Can you post which layers youre using?
Hi Luke,
Here is my augmentation code. I am using augment_inputs() to wrap multiple layers within my model, and model.fit() is being fed with a tf.data.DataSet. Please let me know if there is anything else I can provide.
def augment_inputs(inputs):
inputs = tf.keras.layers.RandomZoom(height_factor=(-0.20, 0))(inputs)
inputs = tf.keras.layers.RandomFlip()(inputs)
inputs = tf.keras.layers.RandomRotation(factor=0.1)(inputs)
inputs = tf.keras.layers.RandomTranslation(height_factor=0.1,
width_factor=0.1)(inputs)
return inputs
def build_model():
## Input 1
old_inputs = layers.Input(shape=IMAGE_SIZE, name='input_oldest')
# First input for 'data_a'
inputs = scaler(old_inputs)
inputs = augment_inputs(inputs)
# .... rest of the model building code below
Hi Luke,
Here is my augmentation code. I am using augment_inputs() to wrap multiple layers within my model, and model.fit() is being fed with a tf.data.DataSet.

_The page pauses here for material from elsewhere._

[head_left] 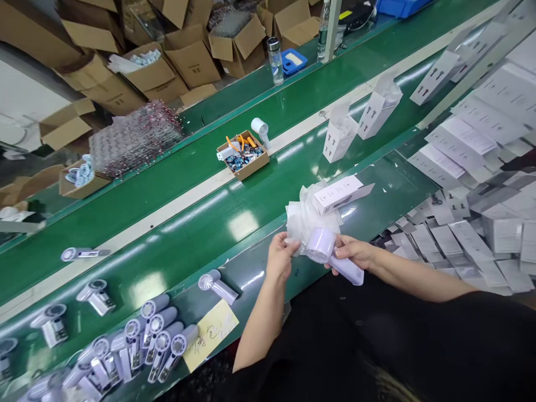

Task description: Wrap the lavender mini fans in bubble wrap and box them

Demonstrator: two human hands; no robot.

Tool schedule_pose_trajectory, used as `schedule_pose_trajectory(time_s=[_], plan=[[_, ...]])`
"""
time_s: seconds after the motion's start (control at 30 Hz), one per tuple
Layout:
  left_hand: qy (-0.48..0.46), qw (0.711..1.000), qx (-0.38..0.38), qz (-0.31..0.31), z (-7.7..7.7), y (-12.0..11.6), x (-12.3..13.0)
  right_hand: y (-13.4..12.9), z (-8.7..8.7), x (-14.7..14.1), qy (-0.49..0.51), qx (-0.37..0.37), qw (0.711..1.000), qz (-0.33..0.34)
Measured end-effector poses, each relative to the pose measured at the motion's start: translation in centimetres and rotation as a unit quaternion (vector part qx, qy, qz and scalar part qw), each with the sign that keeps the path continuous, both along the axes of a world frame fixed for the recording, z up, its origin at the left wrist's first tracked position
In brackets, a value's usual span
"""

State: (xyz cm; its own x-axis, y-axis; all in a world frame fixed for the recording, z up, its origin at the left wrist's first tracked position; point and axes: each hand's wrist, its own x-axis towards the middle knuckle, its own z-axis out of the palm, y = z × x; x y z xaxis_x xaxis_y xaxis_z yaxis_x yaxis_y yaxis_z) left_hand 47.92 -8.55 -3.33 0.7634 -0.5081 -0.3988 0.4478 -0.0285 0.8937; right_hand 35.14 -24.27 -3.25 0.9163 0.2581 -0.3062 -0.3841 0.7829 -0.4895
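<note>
A lavender handheld fan (pixel 321 245) is gripped near the top of its handle by my right hand (pixel 349 254), its fingers wrapped round it. My left hand (pixel 281 254) pinches the edge of a translucent plastic bag (pixel 299 220), just left of the fan's round head. More of these crumpled bags lie behind the fan on the green bench. On top of them rests a white printed box (pixel 337 194) with its flap open to the right. Another lavender handheld fan (pixel 218 285) lies on the bench to the left of my left hand.
Several lavender fans (pixel 163 335) lie in a heap at the lower left, beside a yellow handwritten note (pixel 211 335). A small carton of parts (pixel 245 162) stands across the belt. White boxes (pixel 341 137) stand upright on the belt; many more boxes (pixel 473 240) are piled at right.
</note>
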Motion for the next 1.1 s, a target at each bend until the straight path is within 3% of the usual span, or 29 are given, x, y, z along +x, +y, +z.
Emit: schedule_pose_trajectory(time_s=[0.07, 0.17, 0.23, 0.27, 0.3, 0.4, 0.43, 0.5, 0.57, 0.6, 0.63, 0.7, 0.77, 0.83, 0.9, 0.93, 1.0, 1.1], plan=[[-0.035, 0.999, 0.024, -0.015, 2.0, 3.0, -0.9, 0.7, 0.8, 0.9, -0.011, -0.014, 0.999, 0.043], [-0.093, 0.994, 0.049, 0.003, 3.9, 12.5, 1.3, 0.9, 1.5, 1.4, 0.027, -0.068, 0.995, 0.068], [-0.208, 0.969, 0.129, -0.028, 3.0, 19.5, 3.6, 0.6, 1.7, 1.1, 0.049, -0.1, 0.991, 0.074], [-0.271, 0.948, 0.169, -0.007, 2.0, 22.2, 4.5, 0.4, 1.7, 0.7, 0.054, -0.115, 0.989, 0.075], [-0.305, 0.929, 0.206, -0.025, 0.7, 24.1, 5.2, 0.2, 1.6, 0.3, 0.059, -0.13, 0.987, 0.075], [-0.394, 0.886, 0.228, -0.084, -2.5, 26.1, 6.4, 0.0, 1.1, -1.2, 0.097, -0.173, 0.979, 0.05], [-0.416, 0.877, 0.221, -0.093, -2.5, 26.1, 6.9, 0.1, 1.0, -1.7, 0.115, -0.178, 0.977, 0.038], [-0.446, 0.864, 0.213, -0.093, -0.4, 25.9, 8.3, 0.3, 0.7, -2.6, 0.147, -0.17, 0.974, 0.01], [-0.484, 0.845, 0.214, -0.082, 4.0, 24.7, 9.3, 0.5, 0.7, -3.5, 0.159, -0.156, 0.975, -0.021], [-0.538, 0.813, 0.215, -0.066, 6.3, 23.3, 9.1, 0.6, 0.8, -3.9, 0.159, -0.155, 0.974, -0.038], [-0.585, 0.784, 0.2, -0.056, 8.3, 21.1, 8.2, 0.7, 0.9, -4.3, 0.156, -0.159, 0.973, -0.055], [-0.588, 0.786, 0.155, -0.113, 10.3, 14.7, 4.1, 0.7, 1.1, -5.0, 0.152, -0.177, 0.968, -0.091], [-0.573, 0.796, 0.129, -0.145, 9.0, 7.2, -2.1, 0.5, 1.3, -5.7, 0.162, -0.183, 0.961, -0.13], [-0.565, 0.795, 0.116, -0.187, 5.4, 1.0, -7.9, 0.0, 1.6, -6.4, 0.191, -0.161, 0.952, -0.175], [-0.507, 0.826, 0.119, -0.216, 1.7, -2.6, -11.5, -0.6, 1.7, -6.9, 0.225, -0.122, 0.942, -0.216], [-0.462, 0.847, 0.116, -0.236, 0.4, -3.6, -12.3, -0.9, 1.7, -7.1, 0.245, -0.108, 0.936, -0.227], [-0.354, 0.887, 0.095, -0.28, -0.7, -4.8, -12.6, -1.4, 1.4, -7.9, 0.291, -0.111, 0.922, -0.231], [-0.2, 0.931, 0.065, -0.298, -0.2, -6.7, -11.9, -2.6, 0.7, -10.0, 0.339, -0.209, 0.896, -0.198]])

Please let me know if there is anything else I can provide.
def augment_inputs(inputs): inputs = tf.keras.layers.RandomZoom(height_factor=(-0.20, 0))(inputs) inputs = tf.keras.layers.RandomFlip()(inputs) inputs = tf.keras.layers.RandomRotation(factor=0.1)(inputs) inputs = tf.keras.layers.RandomTranslation(height_factor=0.1, width_factor=0.1)(inputs) return inputs def build_model(): ## Input 1 old_inputs = layers.Input(shape=IMAGE_SIZE, name='input_oldest') # First input for 'data_a' inputs = scaler(old_inputs) inputs = augment_inputs(inputs) # .... rest of the model building code below
I think I see the problem, you’re creating a new layer every function call. So you’ll retrace every single call - whcih is expensive. Create layers outside the function
Hello, my apologies, I missed github notifications. Will go through the issue history and get back to you. Thanks.

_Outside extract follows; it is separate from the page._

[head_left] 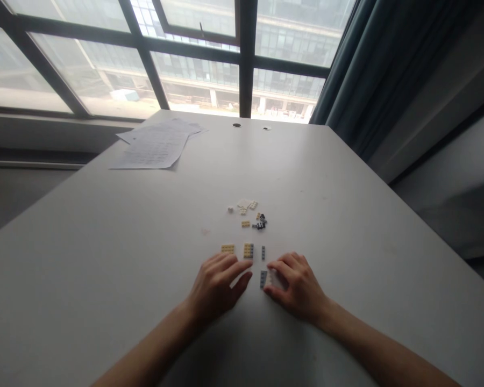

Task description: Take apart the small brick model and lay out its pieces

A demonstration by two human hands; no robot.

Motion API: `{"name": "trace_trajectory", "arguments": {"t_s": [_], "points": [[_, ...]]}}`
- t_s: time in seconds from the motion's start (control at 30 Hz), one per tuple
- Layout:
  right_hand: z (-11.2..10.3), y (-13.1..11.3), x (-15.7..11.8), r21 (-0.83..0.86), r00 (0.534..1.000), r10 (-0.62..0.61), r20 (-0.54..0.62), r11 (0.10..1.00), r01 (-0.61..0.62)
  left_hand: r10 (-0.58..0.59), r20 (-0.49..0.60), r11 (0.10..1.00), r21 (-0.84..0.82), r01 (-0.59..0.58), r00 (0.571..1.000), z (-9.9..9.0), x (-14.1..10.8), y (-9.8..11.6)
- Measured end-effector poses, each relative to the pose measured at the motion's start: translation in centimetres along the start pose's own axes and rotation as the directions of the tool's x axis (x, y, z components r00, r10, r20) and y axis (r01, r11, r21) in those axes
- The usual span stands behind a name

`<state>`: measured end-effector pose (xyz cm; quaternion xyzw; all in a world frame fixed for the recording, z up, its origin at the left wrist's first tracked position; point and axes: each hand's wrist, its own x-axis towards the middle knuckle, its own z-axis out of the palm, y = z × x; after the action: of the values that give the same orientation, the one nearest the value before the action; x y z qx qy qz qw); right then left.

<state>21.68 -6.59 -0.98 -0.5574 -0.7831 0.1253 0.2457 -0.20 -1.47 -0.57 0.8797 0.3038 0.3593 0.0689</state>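
Observation:
My right hand (293, 282) has its thumb and fingers closed around a white studded brick piece (271, 278). A grey studded plate (263, 278) sits at that piece's left side; whether the two are joined I cannot tell. My left hand (221, 279) rests on the table with thumb and forefinger apart and nothing between them. Just beyond its fingers lies a yellow studded plate (228, 248), partly covered by the hand. Farther right are a yellow and grey block of plates (248, 250) and a narrow grey plate (263, 252).
On the white table (145, 258), small white pieces (247, 205), a yellow plate (246, 224) and black and grey pieces (260, 224) lie beyond my hands. Printed sheets (153, 145) lie at the far left. Two round fittings (236, 125) sit near the back edge, before the window.

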Motion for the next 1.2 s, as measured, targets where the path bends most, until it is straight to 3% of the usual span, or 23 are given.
{"name": "trace_trajectory", "arguments": {"t_s": [0.1, 0.2, 0.83, 1.2], "points": [[-0.1, 0.0, -0.1, -0.011, 1.0, 0.021, -0.003, 1.0, -0.021, 0.139, 0.191, 0.989, 0.017, -0.145, 0.972, 0.2, -0.1, 0.3], [-0.2, -0.1, -0.1, -0.014, 1.0, 0.024, 0.003, 1.0, -0.024, 0.154, 0.255, 0.986, 0.03, -0.167, 0.955, 0.4, -0.1, 0.6], [0.0, -0.3, -0.1, 0.027, 0.999, 0.012, 0.041, 1.0, -0.013, 0.149, 0.29, 0.985, 0.041, -0.168, 0.945, 0.6, -0.1, 0.9], [-0.9, 2.3, 2.5, 0.023, 0.993, 0.117, 0.005, 0.993, -0.117, 0.15, 0.229, 0.985, 0.055, -0.166, 0.962, 0.3, 0.2, 1.1]]}}
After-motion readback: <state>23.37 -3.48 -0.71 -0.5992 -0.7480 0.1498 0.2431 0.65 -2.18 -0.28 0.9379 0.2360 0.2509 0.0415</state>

@LukeWood Thank you for the recommendation. I rewrote my augmentation following your recommendation to create the layers outside of the function, as shown below, but I am still seeing the 9 minute epochs, versus the 21 second epochs I expect.
def build_model():
backbone = tf.keras.applications.efficientnet_v2.EfficientNetV2B0(
weights='imagenet', input_shape=IMAGE_SIZE, include_top=False)

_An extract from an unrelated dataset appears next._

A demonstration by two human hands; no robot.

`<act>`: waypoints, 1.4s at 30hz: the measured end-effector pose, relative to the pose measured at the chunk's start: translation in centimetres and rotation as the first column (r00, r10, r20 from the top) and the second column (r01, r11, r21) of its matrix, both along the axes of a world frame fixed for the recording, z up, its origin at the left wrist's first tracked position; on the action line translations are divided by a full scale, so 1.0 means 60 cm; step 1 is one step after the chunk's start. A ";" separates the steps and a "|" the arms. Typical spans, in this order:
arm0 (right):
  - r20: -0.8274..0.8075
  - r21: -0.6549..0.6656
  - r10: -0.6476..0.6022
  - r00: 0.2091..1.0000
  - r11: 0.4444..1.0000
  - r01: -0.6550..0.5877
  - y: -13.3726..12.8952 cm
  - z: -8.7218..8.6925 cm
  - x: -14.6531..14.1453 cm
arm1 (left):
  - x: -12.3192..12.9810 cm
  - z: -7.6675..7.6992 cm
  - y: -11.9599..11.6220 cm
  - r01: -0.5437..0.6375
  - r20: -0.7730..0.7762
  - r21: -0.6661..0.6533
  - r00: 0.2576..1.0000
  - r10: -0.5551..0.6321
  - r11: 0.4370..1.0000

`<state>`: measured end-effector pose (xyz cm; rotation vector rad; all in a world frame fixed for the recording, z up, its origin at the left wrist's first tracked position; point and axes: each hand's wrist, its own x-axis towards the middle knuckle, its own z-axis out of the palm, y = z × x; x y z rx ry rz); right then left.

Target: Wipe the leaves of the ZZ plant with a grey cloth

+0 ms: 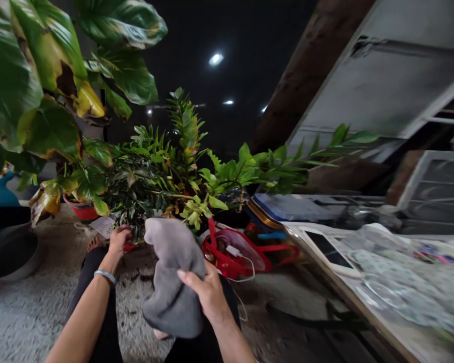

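A grey cloth (177, 277) hangs in my right hand (208, 290), with the thumb on its front and the fingers mostly behind it. My left hand (120, 241), a bracelet on its wrist, reaches to the base of the dark leafy plant (130, 194). Its fingers are curled at the low foliage, and what they hold, if anything, is too small to make out. A pale card with print (104, 226) is just left of that hand. Behind the cloth stand green plants with some yellowed leaves (191, 131).
Right of the cloth is a red bag (234, 252) with a white cable. A table (348, 302) on the right bears a white tablet (331, 252) and patterned fabric. Large leaves (49, 45) overhang the left, above a grey pot (32, 259).
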<state>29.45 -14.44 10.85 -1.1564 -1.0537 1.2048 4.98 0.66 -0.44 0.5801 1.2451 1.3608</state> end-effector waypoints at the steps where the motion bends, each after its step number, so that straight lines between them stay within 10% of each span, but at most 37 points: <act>1: -0.024 0.034 -0.085 0.996 0.996 0.086 0.014 0.013 0.000 | -0.006 0.003 0.002 -0.093 0.006 0.016 0.996 0.093 0.996; 6: -0.129 0.038 -0.242 0.962 0.968 0.249 0.103 0.041 -0.042 | -0.029 0.031 -0.010 -0.213 0.160 0.187 0.970 0.184 0.959; 12: -0.275 -0.380 -0.128 0.953 0.925 0.014 0.069 -0.034 -0.106 | -0.042 0.058 -0.027 -0.153 0.270 0.266 0.960 0.079 0.952; 16: -0.209 -0.263 -0.179 0.961 0.957 0.121 0.023 -0.011 -0.100 | -0.044 0.057 -0.022 -0.035 0.208 0.216 0.978 -0.010 0.976; 21: -0.126 0.122 -0.320 0.939 0.934 0.335 0.104 0.078 -0.092 | -0.032 0.051 -0.018 0.062 0.176 0.164 0.980 -0.091 0.985; 25: -0.205 -0.083 -0.264 0.943 0.964 0.252 0.153 0.055 -0.116 | -0.025 0.050 -0.021 0.099 0.177 0.133 0.977 -0.122 0.986; 30: -0.266 -0.279 -0.068 0.962 0.960 -0.009 0.072 -0.012 -0.140 | -0.028 0.050 -0.022 0.047 0.152 0.112 0.986 -0.064 0.993; 34: -0.166 -0.129 -0.139 0.976 0.985 0.118 0.048 0.036 -0.128 | -0.030 0.047 -0.019 0.067 0.158 0.084 0.984 -0.080 0.994; 38: -0.109 0.048 -0.299 0.948 0.951 0.305 0.120 0.090 -0.112 | -0.026 0.047 -0.021 0.096 0.168 0.100 0.979 -0.112 0.990; 42: -0.160 -0.189 -0.157 0.975 0.974 0.126 0.140 0.042 -0.130 | -0.022 0.048 -0.023 0.098 0.149 0.111 0.982 -0.114 0.989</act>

backbone.trainable = False
## Input 1
old_inputs = layers.Input(shape=IMAGE_SIZE, name='input_oldest')
# First input for 'data_a'
inputs = scaler(old_inputs)
# inputs = augment_inputs(inputs)
inputs = tf.keras.layers.RandomZoom(height_factor=(-0.20, 0))(inputs)
inputs = tf.keras.layers.RandomFlip()(inputs)
inputs = tf.keras.layers.RandomRotation(factor=0.1)(inputs)
inputs = tf.keras.layers.RandomTranslation(height_factor=0.1,
width_factor=0.1)(inputs)
oldest_outputs = tf.keras.layers.GlobalAveragePooling2D()(backbone(inputs, training=False))
#... rest of the model
return model, backbone
model, backbone = build_model()
model.compile(optimizer=tf.keras.optimizers.Adam(learning_rate=0.01),
loss=tf.keras.losses.BinaryCrossentropy(),
metrics=METRICS)
model.fit(train,
validation_data=validation,
epochs=50
If you, like me, is still facing this issue, my "workaround" is:
pip uninstall keras -y
pip install keras==2.8.0
Hey @Mirandatz - we rolled back changes to the KPLs in the most recent keras release, and we'll be fixing them forwards in KerasCV! Sorry for any inconvenience.